Die Zeitdauer vom Beginn des Einschaltens der Nutzstrahlung bis zum Erreichen der maximalen Dosisleistung beträgt höchstens 50 ms. Wie die Abbildung zeigt, erfolgt das Anwachsen der Dosisleistung während des Einschaltens sehr reproduzierbar. Die während des Einschaltvorganges erzeugte Dosis kann daher bei Bestrahlungen sehr genau berücksichtigt werden. Das Gleiche gilt während des Ausschaltvorganges.

Von Interesse bei der Charakterisierung des Strahlungsfeldes ist weiterhin, ob sich die maximale Dosisleistung durch die Bewegung des inneren Verschlusses beim Ein- und Ausschalten der Nutzstrahlung ändert. Die Bestrahlungsvorrichtung wurde mit dem Ziel konstruiert, diesen Effekt möglichst zu minimieren.

Messungen mit einer Ionisationskammer zeigen, dass sich die maximale Dosisleistung bei einer Bewegung des inneren Verschlusses nicht ändert. Wie die folgende Abbildung zeigt, streuen die gemessenen Werte der Dosisleistung um höchstens ±0,02 % unabhängig davon, ob der innere Verschluss vor jeder Messsung geschlossen und geöffnet wird oder ob er ständig geöffnet bleibt. Da die Streuung der Werte auch beobachtet wurde, wenn der Verschluss nicht bewegt wird, muss man annehmen, dass es sich hierbei im Wesentlichen um das Rauschen des verwendeten Dosimeters handelt. Eine eventuelle Änderung der Dosisleistung in Folge einer Bewegung des Verschlusses kann daher nur viel kleiner sein als die hier beobachtete Streuung (und ist daher hier nicht messbar).

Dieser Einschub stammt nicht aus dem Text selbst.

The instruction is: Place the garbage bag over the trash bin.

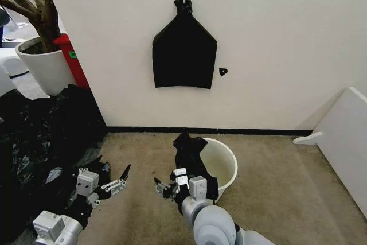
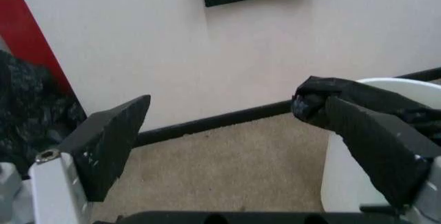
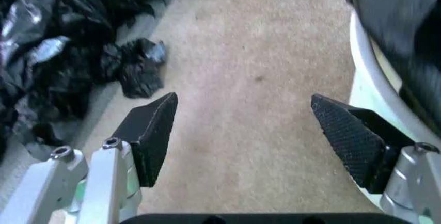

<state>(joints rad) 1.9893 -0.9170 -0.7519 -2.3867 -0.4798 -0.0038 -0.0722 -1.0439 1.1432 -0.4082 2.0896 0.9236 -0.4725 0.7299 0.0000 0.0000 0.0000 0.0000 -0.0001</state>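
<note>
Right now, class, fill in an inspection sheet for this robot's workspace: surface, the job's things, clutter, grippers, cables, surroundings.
Surface: beige carpet, bare between the grippers.
Job's things: white bin upright near the wall; black bag bunched over its left rim, not spread over the opening.
Clutter: heap of black sheeting on the left; a small black scrap beside it.
Grippers: left gripper open, low over the carpet left of the bin; right gripper open, by the bin's left side, holding nothing.
Cables: nothing seen.
Surroundings: white wall with a flat black bag hung on it; plant pot at far left; white board at right.
</note>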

Die X-Achse zeigt die Zeit, die Y-Achse die relative Anweichung der Dosisleistung vom Mittelwert.
Relative Schwankung der Messwerte bei wiederholter Messung der Dosisleistung. Es wurden sowohl Messungen bei ständig geöffnetem inneren Verschluss als auch bei Bewegung des inneren Verschlusses durchgeführt.